I know that highly capable organizations, e.g. the Chrome and Firefox teams, do use state-of-the-art tools and practices in their browsers and get similar results to the Microsoft 70% number.
> I would be surprised
Check out Firefox and Chrome, for example, and be surprised.
> learning Rust
This isn't about Rust, but FWIW learning Rust doesn't seem so bad when you compare it to just the learning required to keep up with the ever-growing complexity of C++. (See e.g. Scott Meyers refusing to handle errata for his books because his C++ knowledge is obsolete after a few years out of the game.) Not to mention learning how to use and deploy in CI all the static and dynamic analysis tools you need to keep your C++ code safe(-ish).

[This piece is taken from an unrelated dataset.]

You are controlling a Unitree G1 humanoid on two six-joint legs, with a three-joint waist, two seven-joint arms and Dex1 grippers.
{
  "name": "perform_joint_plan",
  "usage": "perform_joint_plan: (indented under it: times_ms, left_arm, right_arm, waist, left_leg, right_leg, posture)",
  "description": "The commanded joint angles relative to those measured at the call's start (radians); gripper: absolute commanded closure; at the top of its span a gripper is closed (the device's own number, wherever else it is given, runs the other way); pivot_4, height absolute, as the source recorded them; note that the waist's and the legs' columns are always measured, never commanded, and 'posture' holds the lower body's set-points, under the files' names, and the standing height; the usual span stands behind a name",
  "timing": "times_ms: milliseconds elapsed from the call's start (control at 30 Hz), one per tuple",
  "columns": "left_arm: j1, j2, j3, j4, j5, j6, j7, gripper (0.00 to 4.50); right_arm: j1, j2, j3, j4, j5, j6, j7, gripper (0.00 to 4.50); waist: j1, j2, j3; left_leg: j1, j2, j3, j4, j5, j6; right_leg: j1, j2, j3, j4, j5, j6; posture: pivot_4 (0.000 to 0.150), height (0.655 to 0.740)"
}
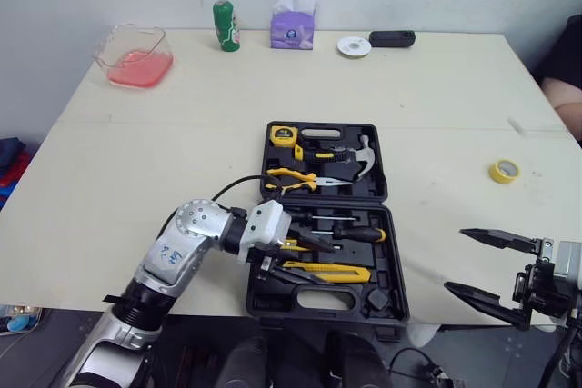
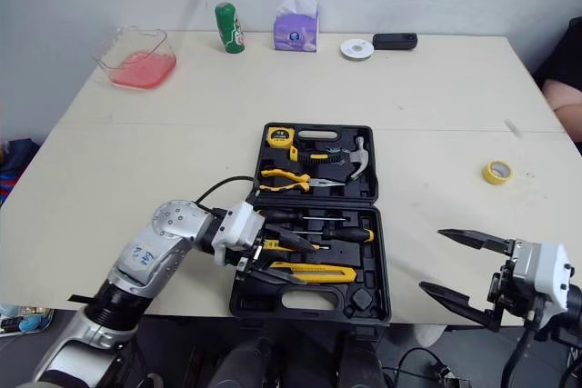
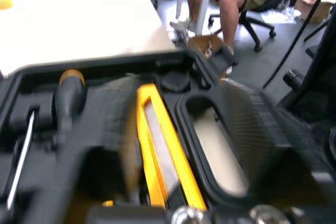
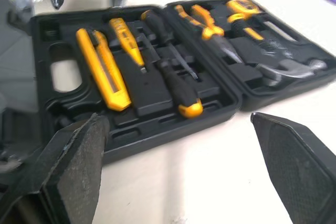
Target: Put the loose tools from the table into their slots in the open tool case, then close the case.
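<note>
Tool case (image 1: 393, 265) lies open on table (image 1: 136, 161). Left gripper (image 1: 320, 263) fingers spread apart, utility knife (image 1: 332, 272) between them. Right gripper (image 1: 455, 261) fingers spread, empty; case beyond fingertips.

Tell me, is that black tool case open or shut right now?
Open. The tool case lies flat, both halves spread, with the hammer and yellow knife visible in their slots.

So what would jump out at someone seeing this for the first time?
Probably the open black tool case near the front edge of the table, its slots full of yellow-and-black tools. The robot's left end effector hangs open right over the yellow utility knife in the near half, and the right end effector hovers open off to the case's right.
</note>
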Motion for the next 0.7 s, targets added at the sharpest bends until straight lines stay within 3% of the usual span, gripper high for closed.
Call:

> I know that highly capable organizations, e.g. the Chrome and Firefox teams, do use state-of-the-art tools and practices in their browsers and get similar results to the Microsoft 70% number.
Unfortunately, the threads grown too long and it’s starting to get difficult tracking referenced and arguments. The paper “Have things changed now? An empirical study of bug characteristics in modern open source software” specifically studies Firefox and finds no where near the 70% number (18%).
You're citing a paper from 2006. I'm not even going to read it.
As a former Mozilla distinguished engineer (left Mozilla in 2016), I assure you memory safety bugs are the majority of exploitable Firefox security bugs.
The strong reason is given in the linked article. C is better supported, more stable, has more developers, and is better understood. Meanwhile many of these bugs could be caught by testing, which you should be doing anyway. You can also survive the effects of the bugs with other tools like stackguard with extremely low overhead, while still having the vast benefits of C described in the original article.
Even if it were 17%, that ignores impact. Impact of a bug in C is very often, at best, taking the entire service down, and at worse gaining full RCE.
I also think that a percentage is a weak indicator in general. With bug bounties we're seeing a massive influx of vulnerability reports for exposed APIs - this is almost always XSS and CSRF. I am not discounting the impact of those vulns, only saying that percentages are very market driven.
Usually analysis's embed personal biases or are either marketing sponsored posts to spur adoption but this looks to genuinely look at the technical merits of each language in the context for using it to develop Fuchsia OS.
From this analysis C++ and Dart are given the green light, Dart for high-level code as "Asynchronous programs can be written using straight-line code and People using the language are highly productive." but because of its GC and substantial runtime environment it's "more resource intensive" and not ideal for programs that run indefinitely.
The comparisons between Google's designed and controlled "Go" vs Mozilla's sponsored "Rust" is very interesting, since Go is widely used within Google and its implementation could be influenced by Fuchsia it was initially used but because of their negative experiences it's been blacklisted with all code except netstack needing to be migrated to an approved language.
The biggest con of Rust seems to be that it's still new, not widely used and its unique properties haven't been time tested enough yet, but as it's still approved as it's more performant and requires less resources than Go.